Once all the required tools and dependencies are setup, it’s time to focus on the most important part, which should ideally be the only part to work on during a paper writing - is to write the actual content.

Begin by updating the paper.md file. Basically this file has the metadata which would be used by the pandoc to generate an intermediate Latex file from a given template(which obviously in our case is the IEEE formatted template). This intermediate file is then converted to the final pdf format.

Peeking into templates/bare.tex always helps, as in my case, to figure out modifications to the minute details.
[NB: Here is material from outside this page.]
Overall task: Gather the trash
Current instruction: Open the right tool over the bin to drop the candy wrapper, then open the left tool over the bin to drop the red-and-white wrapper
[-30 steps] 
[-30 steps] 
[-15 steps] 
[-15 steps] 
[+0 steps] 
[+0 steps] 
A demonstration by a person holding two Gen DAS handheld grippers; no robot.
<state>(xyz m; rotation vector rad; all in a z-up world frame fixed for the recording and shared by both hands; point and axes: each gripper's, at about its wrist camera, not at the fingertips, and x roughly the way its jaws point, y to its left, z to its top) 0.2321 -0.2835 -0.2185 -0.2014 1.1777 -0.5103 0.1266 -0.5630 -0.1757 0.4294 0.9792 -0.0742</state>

A snapshot of my metadata looks something like

conference: true
title: 'A Brand New Paper Title'
author:
- name: Author 1
  affiliation: Org 1
  location: Place 1
  email: emai1@example.com
- name: Author 2
  affiliation: Org 2
  location: Place 2
  email: emai2@example.com
- name: Author 3
  affiliation: Org 3
  location: Place 3
  email: emai3@example.com
  last: true
date: November 12th, 2018
thanks:
abstract: 'This paper introduces a movel method for something interesting

...

Then comes the actual paper content update, which mostly follows the conventional markdown formatting. I personally found this particular link to be useful.

Citations

One of the advantage of using this setup is the ease with which the citations can be included in. This is done by updating the accompanying file paper.bib to include all the references for the work.

An example

...
@article{citation2,
  title={LZW Data Compression},
  author={Dheemanth H N},
  volume={3},
  number={2},
  year={2014},
  issn={2320-0847},
  publisher={American Journal of Engineering Research(AJER)}
}
...

Then this pariticular citation can be referred to from any part of the paper, and in turn a clickable link is geenrated in the final pdf output.

...
One of the important compression algorithm is LZW which is a family of LZ78
compression[@citation2]
...

The same approach applies to images, tables and equations, as illustrated in link

As an example, for a figure, we create the normal markdown syntax, albeit with the tagging as below

![Interesting Image](figures/fig2.png){#fig:fig2}

Here {#fig:fig2} is the tagging part. Then we refer to the tag created from any part of the paper to create a clickable link in the ouput pdf.

...
Fig {@fig:fig2} explains the
whole process in detail
...

And finally, as mentioned earlier, output pdf is generated with a single make command make pdf. This is that simple!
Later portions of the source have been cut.